Target Operating System
Linux
QNX
other

Hardware Platform
DRIVE AGX Orin Developer Kit (940-63710-0010-300)
DRIVE AGX Orin Developer Kit (940-63710-0010-200)
DRIVE AGX Orin Developer Kit (940-63710-0010-100)
DRIVE AGX Orin Developer Kit (940-63710-0010-D00)
DRIVE AGX Orin Developer Kit (940-63710-0010-C00)
DRIVE AGX Orin Developer Kit (not sure its number)
other

SDK Manager Version
1.9.3.10904
other

Host Machine Version
native Ubuntu Linux 20.04 Host installed with SDK Manager
native Ubuntu Linux 20.04 Host installed with DRIVE OS Docker Containers
native Ubuntu Linux 18.04 Host installed with DRIVE OS Docker Containers
other

Hello,

We’re experimenting with the advanced camera triggering options on the Orin devkit. To start out, I’ve tried running the sample camera app with the command line arguments added to select Hetero Frame Sync. (-D) I noticed that setting these arguments had no effect on the program. A little debugging showed that deserializerInterfaceProvider->GetInterface(MAX96712_FUSA_NV_CUSTOM_INTERFACE_ID) is returning null. Probing a little further, I saw that deserializer names in the platform configuration are set to “MAX96712”. (We’re using platform configuration F008A120RM0AV2_CPHY_x4) Out of curiosity, I tried manually overriding it and setting it to “MAX96712_Fusa_nv”. That is, I kept the rest of the platform configuration intact but I added a tiny little piece of code that changes all of the deserializer names. However, this causes a memory crash, specifically “raised STORAGE_ERROR : stack overflow or erroneous memory access” inside the m_pCamera->Init() call.

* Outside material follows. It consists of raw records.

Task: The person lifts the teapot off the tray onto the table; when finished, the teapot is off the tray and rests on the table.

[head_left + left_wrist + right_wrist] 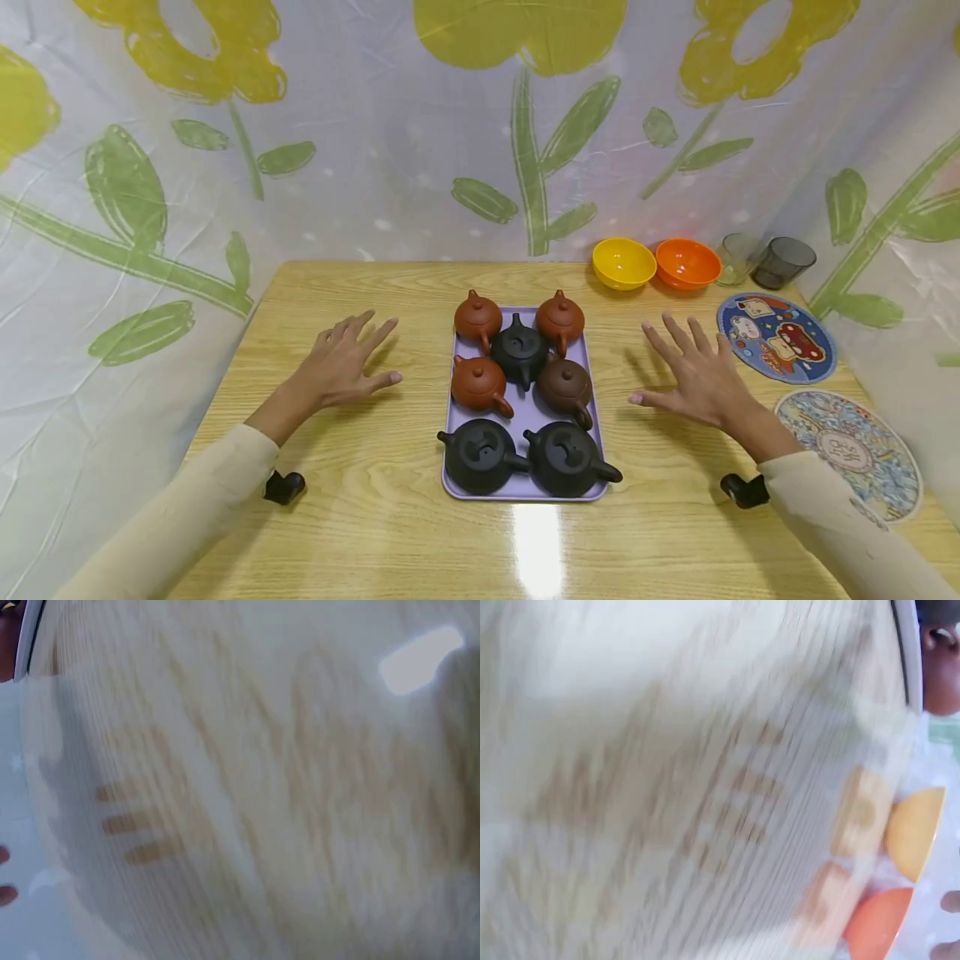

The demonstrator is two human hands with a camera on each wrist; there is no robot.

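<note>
Seven teapots (519,348) are filling the lilac tray (525,408), head view's centre; our left hand (341,364) and right hand (699,379) are flanking it, fingers spread. We'd best be reaching in evenly, avoiding the jutting handle (609,472). Left wrist: fingertips (7,895) are showing far left; right wrist: yellow bowl (916,834), lower right.

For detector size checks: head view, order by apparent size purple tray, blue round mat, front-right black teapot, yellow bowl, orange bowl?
1. Purple tray
2. Blue round mat
3. Front-right black teapot
4. Yellow bowl and orange bowl: look alike, not ranked
</note>
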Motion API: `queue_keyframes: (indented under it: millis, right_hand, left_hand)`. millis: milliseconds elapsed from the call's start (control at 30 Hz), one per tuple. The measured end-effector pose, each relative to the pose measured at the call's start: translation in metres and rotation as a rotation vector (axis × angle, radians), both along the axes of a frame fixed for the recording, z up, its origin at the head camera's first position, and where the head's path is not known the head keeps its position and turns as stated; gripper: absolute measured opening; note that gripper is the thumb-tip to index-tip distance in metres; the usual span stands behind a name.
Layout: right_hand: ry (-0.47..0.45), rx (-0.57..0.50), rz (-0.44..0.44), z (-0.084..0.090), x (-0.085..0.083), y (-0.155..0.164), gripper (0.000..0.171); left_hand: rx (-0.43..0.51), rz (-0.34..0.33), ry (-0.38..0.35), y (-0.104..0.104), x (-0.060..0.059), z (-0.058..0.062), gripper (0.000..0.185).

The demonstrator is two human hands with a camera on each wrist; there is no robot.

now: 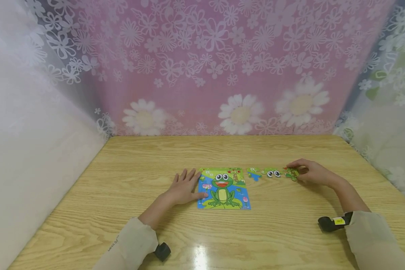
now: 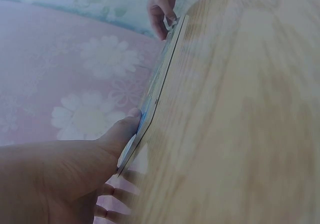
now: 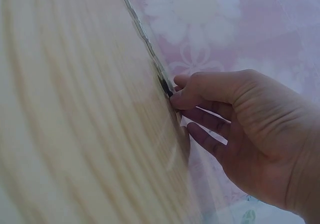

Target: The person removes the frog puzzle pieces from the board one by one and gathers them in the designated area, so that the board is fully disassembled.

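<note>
A square frog picture board (image 1: pixel 223 189) lies flat on the table. My left hand (image 1: pixel 182 189) rests at its left edge with fingers spread straight, the thumb lying on the picture. Right of the board's top edge is a row of puzzle pieces: a green-and-blue corner piece (image 1: pixel 255 175), a piece with two eyes (image 1: pixel 273 173) and a green-and-brown piece (image 1: pixel 291 173). My right hand (image 1: pixel 310 171) pinches that last piece by its right side, between thumb and fingers. The right wrist view shows the thumb (image 3: pixel 184 99) against the thin edge of the piece.
The wood-grain table (image 1: pixel 276 240) spreads out on all sides of the board. A pink flowered curtain (image 1: pixel 195 75) hangs behind its far edge, with pale cloth (image 1: pixel 37 123) at the left. Black wrist cameras (image 1: pixel 327 224) sit at both sleeves.
</note>
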State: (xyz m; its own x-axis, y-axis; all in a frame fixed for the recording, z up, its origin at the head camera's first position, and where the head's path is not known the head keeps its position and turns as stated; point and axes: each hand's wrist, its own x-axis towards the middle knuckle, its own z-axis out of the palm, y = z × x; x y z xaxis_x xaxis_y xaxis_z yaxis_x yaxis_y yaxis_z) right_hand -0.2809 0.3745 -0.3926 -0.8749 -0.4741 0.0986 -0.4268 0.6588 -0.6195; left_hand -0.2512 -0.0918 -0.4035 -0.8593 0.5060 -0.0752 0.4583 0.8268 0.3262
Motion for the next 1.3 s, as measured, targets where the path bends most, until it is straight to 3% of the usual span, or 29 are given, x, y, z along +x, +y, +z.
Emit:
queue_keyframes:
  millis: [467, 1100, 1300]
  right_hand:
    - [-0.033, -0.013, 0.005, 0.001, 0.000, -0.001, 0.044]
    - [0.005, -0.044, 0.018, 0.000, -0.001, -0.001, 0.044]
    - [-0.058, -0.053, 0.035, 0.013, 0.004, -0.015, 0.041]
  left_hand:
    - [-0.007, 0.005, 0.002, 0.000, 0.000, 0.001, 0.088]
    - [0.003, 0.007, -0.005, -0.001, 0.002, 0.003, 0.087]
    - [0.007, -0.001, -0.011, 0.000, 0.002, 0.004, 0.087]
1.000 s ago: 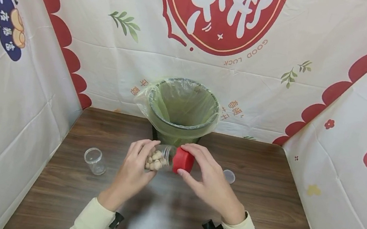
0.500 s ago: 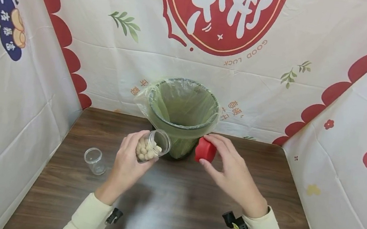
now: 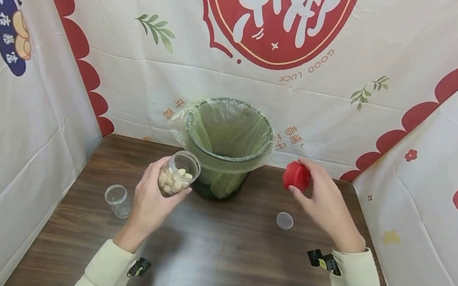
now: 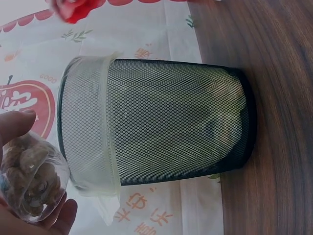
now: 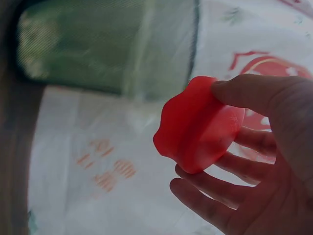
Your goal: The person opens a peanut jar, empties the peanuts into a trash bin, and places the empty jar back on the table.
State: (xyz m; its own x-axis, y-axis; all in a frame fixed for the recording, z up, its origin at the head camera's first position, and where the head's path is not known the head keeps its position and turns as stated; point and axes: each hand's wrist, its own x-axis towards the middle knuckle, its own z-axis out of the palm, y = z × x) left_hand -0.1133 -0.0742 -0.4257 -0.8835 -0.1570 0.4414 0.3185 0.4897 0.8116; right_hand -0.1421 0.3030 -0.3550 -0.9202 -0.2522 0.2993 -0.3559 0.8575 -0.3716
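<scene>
My left hand [image 3: 155, 206] grips a clear jar [image 3: 185, 162], tilted with its uncovered mouth toward the upper right. Pale, roundish pieces [image 3: 170, 181] fill part of it; the left wrist view shows them through the jar's bottom [image 4: 34, 176]. Off to the right, above the table, my right hand [image 3: 326, 203] pinches a red scalloped lid [image 3: 296, 176] between thumb and fingers. In the right wrist view the thumb presses one side of the lid [image 5: 200, 127], with the fingers on its other side.
A mesh waste bin [image 3: 221, 181] with a pale green liner stands at the table's back, between the hands. An uncovered clear jar [image 3: 119, 201] stands on the left. A small translucent disc [image 3: 285, 221] lies on the wooden table [image 3: 228, 270] below the right hand. Printed cloth [image 3: 131, 90] surrounds the table.
The red lid has come off the jar and moved right and upward with the right hand. The left hand has drawn the jar slightly left and tipped its mouth upward.
</scene>
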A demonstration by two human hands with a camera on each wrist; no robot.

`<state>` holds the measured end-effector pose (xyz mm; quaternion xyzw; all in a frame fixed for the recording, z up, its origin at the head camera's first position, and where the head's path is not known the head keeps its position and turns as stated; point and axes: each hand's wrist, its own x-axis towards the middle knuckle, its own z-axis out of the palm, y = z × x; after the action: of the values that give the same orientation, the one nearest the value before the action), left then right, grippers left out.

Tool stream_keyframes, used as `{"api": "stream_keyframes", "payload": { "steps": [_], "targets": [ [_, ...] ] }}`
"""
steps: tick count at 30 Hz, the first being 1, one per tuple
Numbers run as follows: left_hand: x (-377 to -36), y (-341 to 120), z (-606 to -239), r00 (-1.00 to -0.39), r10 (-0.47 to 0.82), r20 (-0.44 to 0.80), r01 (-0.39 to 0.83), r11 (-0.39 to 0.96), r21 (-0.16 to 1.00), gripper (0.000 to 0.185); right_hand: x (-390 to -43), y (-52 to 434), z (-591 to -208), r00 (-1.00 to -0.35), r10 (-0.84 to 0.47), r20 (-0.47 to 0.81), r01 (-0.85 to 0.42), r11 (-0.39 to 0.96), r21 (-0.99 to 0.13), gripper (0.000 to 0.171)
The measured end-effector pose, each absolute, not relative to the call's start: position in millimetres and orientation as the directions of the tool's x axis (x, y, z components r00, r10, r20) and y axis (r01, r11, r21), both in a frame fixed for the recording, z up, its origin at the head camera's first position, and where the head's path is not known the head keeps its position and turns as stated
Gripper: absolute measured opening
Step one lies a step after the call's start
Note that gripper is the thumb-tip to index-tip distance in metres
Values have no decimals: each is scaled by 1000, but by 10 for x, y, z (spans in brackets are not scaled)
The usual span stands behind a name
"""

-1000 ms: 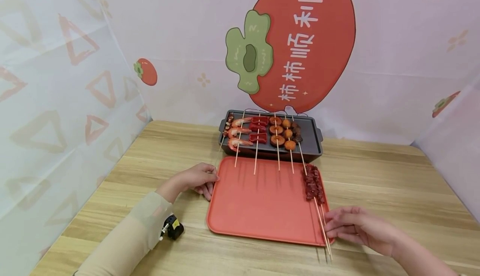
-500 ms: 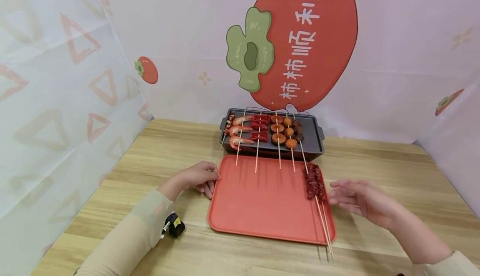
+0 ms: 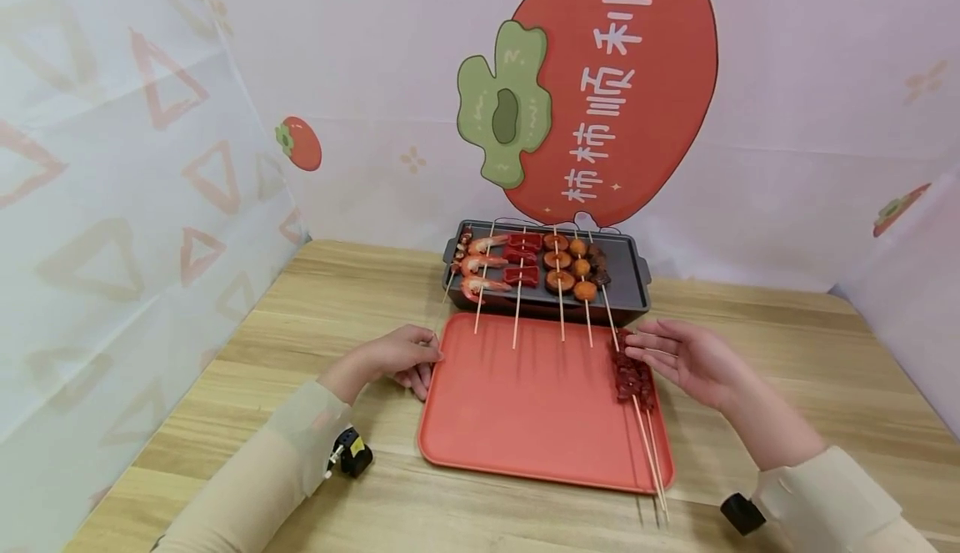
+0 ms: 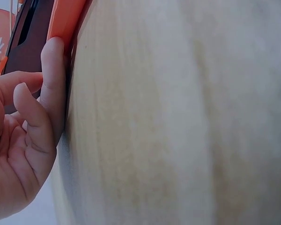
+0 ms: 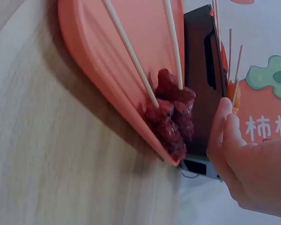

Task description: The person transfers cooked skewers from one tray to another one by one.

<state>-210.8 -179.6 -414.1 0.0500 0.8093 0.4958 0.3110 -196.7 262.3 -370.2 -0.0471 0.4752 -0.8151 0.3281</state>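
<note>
In the head view a red tray (image 3: 525, 419) lies on the table in front of a black grill pan (image 3: 622, 273). My left hand (image 3: 397, 359) rests at the tray's left edge; in the left wrist view a fairly straight finger (image 4: 52, 89) touches the tray's rim. My right hand (image 3: 697, 361) is held with extended fingers over the far right corner of the tray, beside two dark red meat skewers (image 3: 630, 378). Its fingers (image 5: 220, 136) hold nothing in the right wrist view and look apart from the meat. The meat skewers' sticks overhang the tray's front edge.
Several skewers lie across the pan: shrimp (image 3: 480, 265), red pieces (image 3: 521, 276), round brown slices (image 3: 558, 281), orange balls (image 3: 583, 290) and dark brown meat (image 3: 598, 273). Their sticks reach out over the tray. A printed cloth backdrop (image 3: 360, 194) stands behind the table.
My right hand has moved away from the skewer sticks by the tray's front right corner, going up along the right edge to the meat's far end. The left hand has stayed in place.
</note>
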Motion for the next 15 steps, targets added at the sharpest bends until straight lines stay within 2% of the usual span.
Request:
{"api": "stream_keyframes", "payload": {
  "steps": [7,15],
  "targets": [
    [-2095,-1780,-4126,-803,379,-461,-240,502,831,18,-2023,2447,-3723,-805,-525,-277,474,-288,-832,33],
    [-2090,-1776,-4107,-802,377,-463,-238,509,827,16,-2082,2358,-3763,-787,-542,-294,523,-333,-785,32]
  ]
}}
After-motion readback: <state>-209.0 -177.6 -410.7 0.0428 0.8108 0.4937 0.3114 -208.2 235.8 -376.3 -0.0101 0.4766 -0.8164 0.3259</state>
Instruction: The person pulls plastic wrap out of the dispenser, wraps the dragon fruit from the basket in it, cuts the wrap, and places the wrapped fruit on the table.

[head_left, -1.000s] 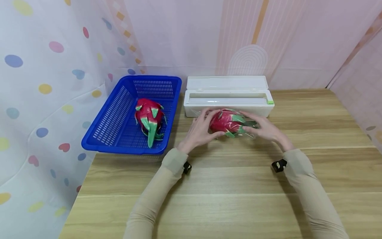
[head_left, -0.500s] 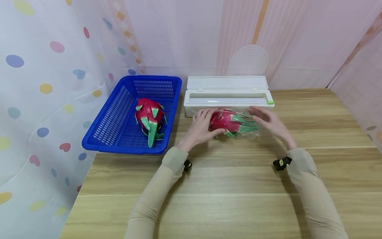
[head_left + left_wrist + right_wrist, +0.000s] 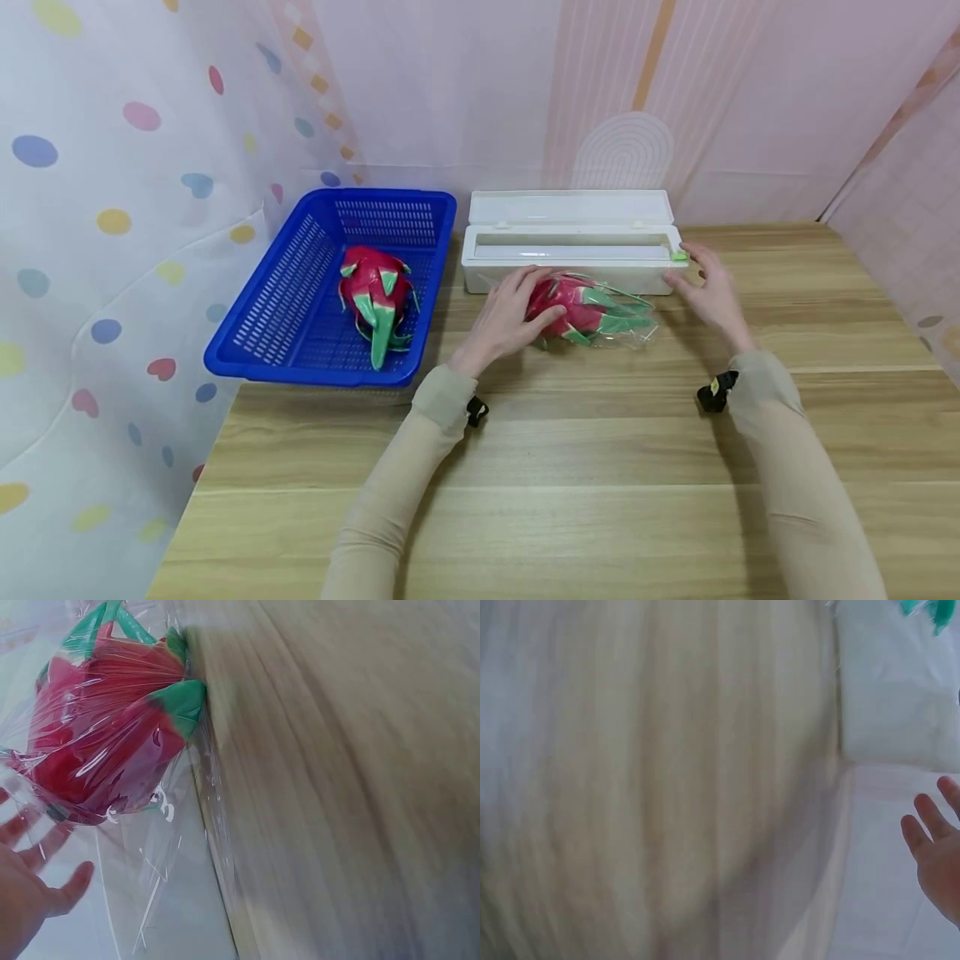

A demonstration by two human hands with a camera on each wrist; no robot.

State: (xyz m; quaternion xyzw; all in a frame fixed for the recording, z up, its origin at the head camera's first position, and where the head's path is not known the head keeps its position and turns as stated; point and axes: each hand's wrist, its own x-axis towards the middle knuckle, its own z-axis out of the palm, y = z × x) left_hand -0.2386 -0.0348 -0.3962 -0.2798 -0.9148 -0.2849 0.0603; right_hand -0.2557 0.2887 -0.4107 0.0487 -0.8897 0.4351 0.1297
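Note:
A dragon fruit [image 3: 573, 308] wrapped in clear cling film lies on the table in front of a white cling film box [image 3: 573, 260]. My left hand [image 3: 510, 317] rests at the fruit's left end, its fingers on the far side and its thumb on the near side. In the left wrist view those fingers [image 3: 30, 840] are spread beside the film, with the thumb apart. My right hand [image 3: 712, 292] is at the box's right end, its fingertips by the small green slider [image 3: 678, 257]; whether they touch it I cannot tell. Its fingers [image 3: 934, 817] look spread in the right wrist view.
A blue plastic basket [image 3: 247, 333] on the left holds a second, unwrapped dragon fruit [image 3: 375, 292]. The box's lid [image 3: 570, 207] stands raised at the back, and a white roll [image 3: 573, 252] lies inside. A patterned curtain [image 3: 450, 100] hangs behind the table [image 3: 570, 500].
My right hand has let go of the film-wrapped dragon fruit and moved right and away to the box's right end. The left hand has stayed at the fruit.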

So, I have a few questions. The Advanced GPIO Frame Sync Triggering is supposed to work more or less out of the box, no? Or what additional configuration do I need to do? (Yes I confirmed that we have Board Variant p3710-10-s05 and that the installed OS version is 6.0.8.1-34171226) If the deserializer names are set to “MAX96712” in the platform configuration, that actually guarantees that it won’t be able to do any of the advanced functions, no? Because it will load the old driver? So why are any platform configs set to that at all? In general is it ok for me to just change the name of the deserializer driver like that? Or is that breaking all kinds of assumptions and is bound to cause it to crash?

And finally, I think it’s actually a little interesting that the m_pCamera->Init() call failed with an internal memory corruption. Even if there is an error in my arguments to the method, these things should generally return with a status, not just blow up the call stack, no?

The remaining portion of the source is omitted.